"Should I hire a book publicist?"
This is one of the most common questions I get from clients...and here comes my big, fat wet blanket of an answer.
“Should I hire a book publicist?”
More and more authors are asking me this question these days, usually about 4-6 months before their book publishes. They’re freaked out by the odds. They’re hearing “everyone does it” from other authors they know. They think maybe this is the only way they have a decent shot at sales success.
Look: I get it.
I don’t know if you’ve heard, but it’s rull hard out there for authors right now—particularly authors who aren’t celebrities.
Which is, you know…pretty much all of you.1
Being a debut author is hard. Unless you have not one but multiple previous national bestsellers under your belt, being a sophomore or junior or senior author is also hard.
If you don’t believe me, look no further than the current New York Times bestseller lists.
They speak to the market’s, ah, fundamental resistance to newcomers and one-offs.
On Hardcover Fiction, you’ll find mostly the usual suspects—King, Roberts, Baldacci, even the long-deceased Tom Clancy—plus TikTok franchises (Henry, Hoover, Yarros). Kevin Kwan—an author who is wildly well-established, just not quite at the “has his own dedicated in-house staff” level—is the only one who even sort of breaks the mold.
On Hardcover Nonfiction, we have a combination of celebrities writing autobiography, celebrities writing history, and decades-deep powerhouse author-celebrities notching bestseller number, oh, 16? 17? in a row.
Here, the only real exception is Once Upon a Time, Elizabeth Beller’s biography of Carolyn Bessette Kennedy, debuting this week at #6. Beller is more of a one-off: a not a known quantity in the books world; not a celebrity in her own right. I believe she cracked the list on the strength of a Good Morning America hit she got on her pub day. (I doubt Louis Bayard’s bored review in the NYTBR helped much, but you never know—all publicity is good publicity, etc. etc.) Morning show hits seem to be working for authors right now in a way they haven’t in years; we do love to see it.
At least in nonfiction, there are one or two Elizabeth Bellers on the list most weeks: i.e., fellow one-offs. Don’t get me wrong: these people generally have excellent platforms, top-tier publishers, and everything else going for them except preexisting national celebrity. This is why I like working so much in nonfiction: in nonfiction, there’s a real chance at the bestseller list for people like this.
In fiction? Ehhhh. It is really REALLY hard for fiction’s Elizabeth Beller equivalents to hit the NYT. Like winning-the-national-lottery hard.
Kate Dwyer published an excellent piece about this in Esquire the other day, and I’m going to come back to this piece in a minute. Most novels just plain do not sell that much.
Once they understand how hard things are, many authors ask themselves, what on Earth can I do to help my poor little book succeed?

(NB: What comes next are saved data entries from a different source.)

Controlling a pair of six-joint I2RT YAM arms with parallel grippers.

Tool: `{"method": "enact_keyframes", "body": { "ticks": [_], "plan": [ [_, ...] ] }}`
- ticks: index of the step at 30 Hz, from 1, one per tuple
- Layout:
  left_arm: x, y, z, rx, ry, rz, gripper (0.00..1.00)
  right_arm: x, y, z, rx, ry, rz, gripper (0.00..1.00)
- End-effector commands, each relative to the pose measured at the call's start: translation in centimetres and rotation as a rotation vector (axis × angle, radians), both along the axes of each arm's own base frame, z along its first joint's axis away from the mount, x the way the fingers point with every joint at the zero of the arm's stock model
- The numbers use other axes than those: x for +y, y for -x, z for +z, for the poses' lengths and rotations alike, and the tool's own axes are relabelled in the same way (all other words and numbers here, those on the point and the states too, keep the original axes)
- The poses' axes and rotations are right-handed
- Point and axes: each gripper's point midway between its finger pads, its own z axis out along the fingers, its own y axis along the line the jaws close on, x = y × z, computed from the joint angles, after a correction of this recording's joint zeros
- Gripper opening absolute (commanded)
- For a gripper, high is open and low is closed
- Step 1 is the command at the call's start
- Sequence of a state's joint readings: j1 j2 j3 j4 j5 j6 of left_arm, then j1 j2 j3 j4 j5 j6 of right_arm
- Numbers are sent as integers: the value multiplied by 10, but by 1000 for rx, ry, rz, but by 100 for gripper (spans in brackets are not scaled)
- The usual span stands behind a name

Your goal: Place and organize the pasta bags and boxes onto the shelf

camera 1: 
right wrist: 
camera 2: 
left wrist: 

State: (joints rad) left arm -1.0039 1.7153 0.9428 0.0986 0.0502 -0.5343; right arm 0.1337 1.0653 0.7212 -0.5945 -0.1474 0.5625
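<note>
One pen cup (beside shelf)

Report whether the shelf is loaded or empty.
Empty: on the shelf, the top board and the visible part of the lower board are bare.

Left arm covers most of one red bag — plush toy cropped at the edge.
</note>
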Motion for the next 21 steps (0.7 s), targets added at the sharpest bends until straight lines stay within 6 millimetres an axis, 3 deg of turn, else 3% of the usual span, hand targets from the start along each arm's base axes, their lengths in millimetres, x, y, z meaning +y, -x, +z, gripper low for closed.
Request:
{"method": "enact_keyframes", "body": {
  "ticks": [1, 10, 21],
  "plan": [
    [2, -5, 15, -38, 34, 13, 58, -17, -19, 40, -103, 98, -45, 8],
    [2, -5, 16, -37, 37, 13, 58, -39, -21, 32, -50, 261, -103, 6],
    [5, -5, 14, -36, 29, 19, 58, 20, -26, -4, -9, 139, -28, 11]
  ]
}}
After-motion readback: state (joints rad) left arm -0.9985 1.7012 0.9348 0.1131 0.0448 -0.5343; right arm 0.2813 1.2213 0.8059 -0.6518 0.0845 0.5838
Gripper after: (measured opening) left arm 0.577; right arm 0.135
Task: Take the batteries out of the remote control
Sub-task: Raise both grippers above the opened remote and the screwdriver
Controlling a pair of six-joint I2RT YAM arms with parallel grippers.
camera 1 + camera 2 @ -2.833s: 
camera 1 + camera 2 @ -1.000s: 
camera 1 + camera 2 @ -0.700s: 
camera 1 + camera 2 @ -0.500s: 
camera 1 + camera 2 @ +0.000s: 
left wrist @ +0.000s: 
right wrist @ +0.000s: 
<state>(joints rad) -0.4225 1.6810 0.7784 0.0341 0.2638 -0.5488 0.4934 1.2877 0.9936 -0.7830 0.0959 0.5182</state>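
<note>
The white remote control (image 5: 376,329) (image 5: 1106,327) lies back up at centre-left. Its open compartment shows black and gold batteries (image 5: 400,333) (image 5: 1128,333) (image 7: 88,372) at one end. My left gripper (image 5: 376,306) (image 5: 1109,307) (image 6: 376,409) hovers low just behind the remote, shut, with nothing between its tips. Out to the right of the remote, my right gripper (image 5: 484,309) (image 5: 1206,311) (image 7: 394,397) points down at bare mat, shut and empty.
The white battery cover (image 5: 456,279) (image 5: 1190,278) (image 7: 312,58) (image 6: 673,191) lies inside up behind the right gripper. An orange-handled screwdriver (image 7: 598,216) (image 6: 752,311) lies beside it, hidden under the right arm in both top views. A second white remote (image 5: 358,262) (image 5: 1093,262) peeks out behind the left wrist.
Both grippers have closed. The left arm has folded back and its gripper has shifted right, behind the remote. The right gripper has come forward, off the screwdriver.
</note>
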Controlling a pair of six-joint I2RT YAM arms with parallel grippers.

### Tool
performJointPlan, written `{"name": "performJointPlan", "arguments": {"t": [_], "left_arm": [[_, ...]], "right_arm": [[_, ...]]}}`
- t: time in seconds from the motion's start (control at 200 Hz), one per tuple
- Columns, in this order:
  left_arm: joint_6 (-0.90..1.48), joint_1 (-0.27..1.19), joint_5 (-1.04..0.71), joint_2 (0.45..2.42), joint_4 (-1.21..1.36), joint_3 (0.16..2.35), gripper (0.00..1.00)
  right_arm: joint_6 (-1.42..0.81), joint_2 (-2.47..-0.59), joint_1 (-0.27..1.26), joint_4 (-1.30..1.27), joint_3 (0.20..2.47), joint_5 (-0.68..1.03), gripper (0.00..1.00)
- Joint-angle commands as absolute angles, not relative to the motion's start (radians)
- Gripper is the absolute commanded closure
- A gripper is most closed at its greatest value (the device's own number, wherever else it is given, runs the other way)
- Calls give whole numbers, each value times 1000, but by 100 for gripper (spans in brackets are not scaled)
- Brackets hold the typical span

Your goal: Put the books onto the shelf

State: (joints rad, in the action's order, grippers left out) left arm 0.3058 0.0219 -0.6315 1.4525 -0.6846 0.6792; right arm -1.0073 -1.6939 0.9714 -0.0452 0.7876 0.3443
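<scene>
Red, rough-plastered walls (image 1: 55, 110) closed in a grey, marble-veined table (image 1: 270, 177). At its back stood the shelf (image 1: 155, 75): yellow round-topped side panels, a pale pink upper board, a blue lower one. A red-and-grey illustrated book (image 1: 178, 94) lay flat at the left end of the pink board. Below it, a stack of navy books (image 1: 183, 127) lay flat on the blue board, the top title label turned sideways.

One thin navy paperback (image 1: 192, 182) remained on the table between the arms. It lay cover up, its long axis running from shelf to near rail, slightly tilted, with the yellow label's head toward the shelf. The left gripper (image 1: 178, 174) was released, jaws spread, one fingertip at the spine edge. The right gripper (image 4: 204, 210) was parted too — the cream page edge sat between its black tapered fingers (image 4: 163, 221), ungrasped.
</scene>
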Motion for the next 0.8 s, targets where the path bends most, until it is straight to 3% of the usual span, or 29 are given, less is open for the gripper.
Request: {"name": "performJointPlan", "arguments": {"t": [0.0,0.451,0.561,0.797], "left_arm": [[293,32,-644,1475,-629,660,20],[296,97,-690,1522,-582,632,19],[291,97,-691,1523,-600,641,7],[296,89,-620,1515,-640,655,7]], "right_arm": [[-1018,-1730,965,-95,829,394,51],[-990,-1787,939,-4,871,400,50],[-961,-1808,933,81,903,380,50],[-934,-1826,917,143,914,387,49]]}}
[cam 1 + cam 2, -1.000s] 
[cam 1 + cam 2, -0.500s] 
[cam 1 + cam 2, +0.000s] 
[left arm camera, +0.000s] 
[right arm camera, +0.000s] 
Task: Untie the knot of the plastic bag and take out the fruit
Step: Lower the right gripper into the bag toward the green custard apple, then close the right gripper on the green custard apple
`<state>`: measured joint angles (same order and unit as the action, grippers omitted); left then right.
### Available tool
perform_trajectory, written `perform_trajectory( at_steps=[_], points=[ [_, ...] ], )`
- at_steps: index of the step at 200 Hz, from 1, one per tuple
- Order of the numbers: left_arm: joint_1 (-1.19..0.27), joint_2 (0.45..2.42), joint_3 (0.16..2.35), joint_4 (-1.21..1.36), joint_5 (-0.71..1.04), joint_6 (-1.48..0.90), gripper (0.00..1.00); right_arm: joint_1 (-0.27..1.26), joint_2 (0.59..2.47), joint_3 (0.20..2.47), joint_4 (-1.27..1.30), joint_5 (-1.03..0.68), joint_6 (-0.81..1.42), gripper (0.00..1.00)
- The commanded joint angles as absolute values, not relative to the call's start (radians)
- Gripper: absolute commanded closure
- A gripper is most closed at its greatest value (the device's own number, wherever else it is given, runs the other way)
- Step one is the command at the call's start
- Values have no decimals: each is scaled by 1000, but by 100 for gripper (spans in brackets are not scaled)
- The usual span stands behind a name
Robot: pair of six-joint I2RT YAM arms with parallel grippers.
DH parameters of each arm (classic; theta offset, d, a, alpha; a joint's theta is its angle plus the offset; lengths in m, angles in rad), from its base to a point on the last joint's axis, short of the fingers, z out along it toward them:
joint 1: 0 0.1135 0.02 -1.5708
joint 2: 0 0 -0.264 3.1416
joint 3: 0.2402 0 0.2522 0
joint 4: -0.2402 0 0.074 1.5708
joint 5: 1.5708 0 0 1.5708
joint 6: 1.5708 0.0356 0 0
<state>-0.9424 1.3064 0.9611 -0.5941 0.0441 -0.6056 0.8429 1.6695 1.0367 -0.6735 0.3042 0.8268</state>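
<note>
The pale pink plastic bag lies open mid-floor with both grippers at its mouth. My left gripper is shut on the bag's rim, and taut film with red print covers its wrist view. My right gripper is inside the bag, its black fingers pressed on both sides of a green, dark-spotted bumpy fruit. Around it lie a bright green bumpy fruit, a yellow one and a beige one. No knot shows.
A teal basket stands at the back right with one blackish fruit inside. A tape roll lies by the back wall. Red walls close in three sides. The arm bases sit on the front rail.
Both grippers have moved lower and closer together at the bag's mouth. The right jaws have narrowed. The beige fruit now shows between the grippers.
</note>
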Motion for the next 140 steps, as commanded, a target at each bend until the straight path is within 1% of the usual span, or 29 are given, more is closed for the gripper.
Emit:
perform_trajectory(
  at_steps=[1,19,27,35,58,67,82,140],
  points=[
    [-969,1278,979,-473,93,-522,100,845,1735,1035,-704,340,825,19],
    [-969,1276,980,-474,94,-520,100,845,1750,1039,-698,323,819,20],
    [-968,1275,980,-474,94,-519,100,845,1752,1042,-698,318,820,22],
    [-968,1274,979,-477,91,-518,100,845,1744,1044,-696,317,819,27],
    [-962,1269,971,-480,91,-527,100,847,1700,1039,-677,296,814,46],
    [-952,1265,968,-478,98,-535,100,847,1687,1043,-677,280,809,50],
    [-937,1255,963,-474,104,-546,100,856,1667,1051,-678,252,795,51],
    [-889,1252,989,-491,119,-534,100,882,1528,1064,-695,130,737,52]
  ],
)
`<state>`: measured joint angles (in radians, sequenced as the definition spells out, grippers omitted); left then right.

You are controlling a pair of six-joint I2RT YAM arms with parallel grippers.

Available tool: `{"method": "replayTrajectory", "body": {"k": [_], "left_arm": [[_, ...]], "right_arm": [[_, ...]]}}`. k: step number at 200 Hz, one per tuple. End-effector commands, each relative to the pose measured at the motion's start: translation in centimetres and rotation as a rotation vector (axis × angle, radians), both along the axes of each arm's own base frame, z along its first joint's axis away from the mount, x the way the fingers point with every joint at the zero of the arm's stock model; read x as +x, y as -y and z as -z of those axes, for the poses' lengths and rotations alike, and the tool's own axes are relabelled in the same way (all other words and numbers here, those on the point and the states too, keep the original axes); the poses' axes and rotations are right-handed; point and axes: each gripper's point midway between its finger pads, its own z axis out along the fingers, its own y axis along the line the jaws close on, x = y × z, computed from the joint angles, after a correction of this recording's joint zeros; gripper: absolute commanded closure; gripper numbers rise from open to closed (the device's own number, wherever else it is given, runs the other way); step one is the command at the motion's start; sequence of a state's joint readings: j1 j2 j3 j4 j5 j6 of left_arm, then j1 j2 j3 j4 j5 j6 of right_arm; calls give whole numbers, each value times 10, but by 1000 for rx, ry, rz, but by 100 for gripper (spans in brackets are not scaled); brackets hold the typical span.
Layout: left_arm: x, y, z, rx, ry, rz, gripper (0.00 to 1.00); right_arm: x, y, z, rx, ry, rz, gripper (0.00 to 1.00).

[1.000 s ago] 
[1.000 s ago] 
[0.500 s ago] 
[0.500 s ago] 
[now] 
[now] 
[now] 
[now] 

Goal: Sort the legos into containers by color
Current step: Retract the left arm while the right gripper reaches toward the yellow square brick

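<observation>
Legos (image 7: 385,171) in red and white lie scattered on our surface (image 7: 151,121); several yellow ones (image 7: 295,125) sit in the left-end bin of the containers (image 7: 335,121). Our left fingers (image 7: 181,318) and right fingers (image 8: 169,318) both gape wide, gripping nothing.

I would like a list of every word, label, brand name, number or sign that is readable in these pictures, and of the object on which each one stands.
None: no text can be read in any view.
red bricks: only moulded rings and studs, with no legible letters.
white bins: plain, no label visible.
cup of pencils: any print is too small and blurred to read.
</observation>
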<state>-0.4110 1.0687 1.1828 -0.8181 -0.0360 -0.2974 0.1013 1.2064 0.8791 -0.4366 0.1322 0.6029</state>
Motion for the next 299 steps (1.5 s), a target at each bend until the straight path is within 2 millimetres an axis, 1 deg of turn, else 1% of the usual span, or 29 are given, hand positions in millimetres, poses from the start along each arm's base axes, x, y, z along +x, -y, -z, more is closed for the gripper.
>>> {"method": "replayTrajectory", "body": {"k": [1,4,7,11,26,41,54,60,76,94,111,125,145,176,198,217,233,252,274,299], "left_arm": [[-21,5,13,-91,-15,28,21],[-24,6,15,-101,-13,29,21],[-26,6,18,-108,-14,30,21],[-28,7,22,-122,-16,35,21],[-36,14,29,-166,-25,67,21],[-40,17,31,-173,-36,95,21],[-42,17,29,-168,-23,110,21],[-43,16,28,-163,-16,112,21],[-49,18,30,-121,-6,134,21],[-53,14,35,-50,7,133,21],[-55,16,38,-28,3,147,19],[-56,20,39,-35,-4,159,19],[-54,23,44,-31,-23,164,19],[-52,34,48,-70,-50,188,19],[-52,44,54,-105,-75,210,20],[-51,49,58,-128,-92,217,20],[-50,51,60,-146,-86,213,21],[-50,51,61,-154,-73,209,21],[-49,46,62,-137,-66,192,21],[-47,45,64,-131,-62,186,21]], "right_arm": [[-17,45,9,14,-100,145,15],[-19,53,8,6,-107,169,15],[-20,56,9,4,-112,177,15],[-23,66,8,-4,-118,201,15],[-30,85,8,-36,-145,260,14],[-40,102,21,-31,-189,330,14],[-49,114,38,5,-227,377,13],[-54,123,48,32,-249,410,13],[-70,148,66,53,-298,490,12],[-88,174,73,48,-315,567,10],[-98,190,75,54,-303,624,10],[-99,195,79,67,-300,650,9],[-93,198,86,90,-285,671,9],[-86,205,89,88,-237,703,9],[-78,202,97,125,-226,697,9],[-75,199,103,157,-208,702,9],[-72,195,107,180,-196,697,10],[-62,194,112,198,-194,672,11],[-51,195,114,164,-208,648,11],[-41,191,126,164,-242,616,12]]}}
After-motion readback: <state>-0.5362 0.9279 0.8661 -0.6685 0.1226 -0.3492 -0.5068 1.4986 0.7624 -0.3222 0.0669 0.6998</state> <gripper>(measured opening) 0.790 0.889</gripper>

Sure, being a New York Times bestseller is by no means a requirement for a successful book launch, let alone a writing career.
Still, the NYT lists signify a much larger, depressing reality: in this market, precious few books take up the vast, vast majority of the oxygen.
How on Earth do you secure breathable air for yourself and your work in an atmosphere like this?
THROUGH HEROIC PERSONAL EFFORT AND SACRIFICE, THAT’S HOW!
…That’s how most authors want to answer that question, at least in my experience. That’s because there’s significant Boolean overlap between authors as a population and those who’ve fashioned entire lives out of finding oxygen in Smogsville, metaphorically speaking.
Hypervigilant observation; impressive execution; self-annihilating work ethic; insistent curiosity; almost-creepy intuition: these are the skills of the people-pleaser, the caretaker, the trauma survivor. They also make for a pretty good writer.
Combine this with the fact that being a good writer is one of the fastest ways to receive industrial-grade validation from adults when you are a child, and voila: a lot of people with codependency issues become professional writers.
Authors tend to want to do whatever they can—and then some—to ensure their own survival.
And their books’. And their loved ones’. And the planet’s. They tend to assume a lot of responsibility for saving, like, everything.
Which, again, is why I believe so many of them ask me, “should I hire a book publicist?” Hiring a publicist is something they can do. And they are generally doers.
My job as their agent is not to say “yes” or “no.” I’m not any author’s boss, after all. I’m a thought partner, an expert on the landscape of my industry. I offer my clients horizontal expertise to complement their vertical self-knowledge, then step back and let them make their own choices.
This is my poetic way of saying “I just ask questions.” Questions that in the great majority of cases designed to guide them toward “no.” No, they shouldn’t hire a publicist. Pfft. Like I could ever withhold my opinions!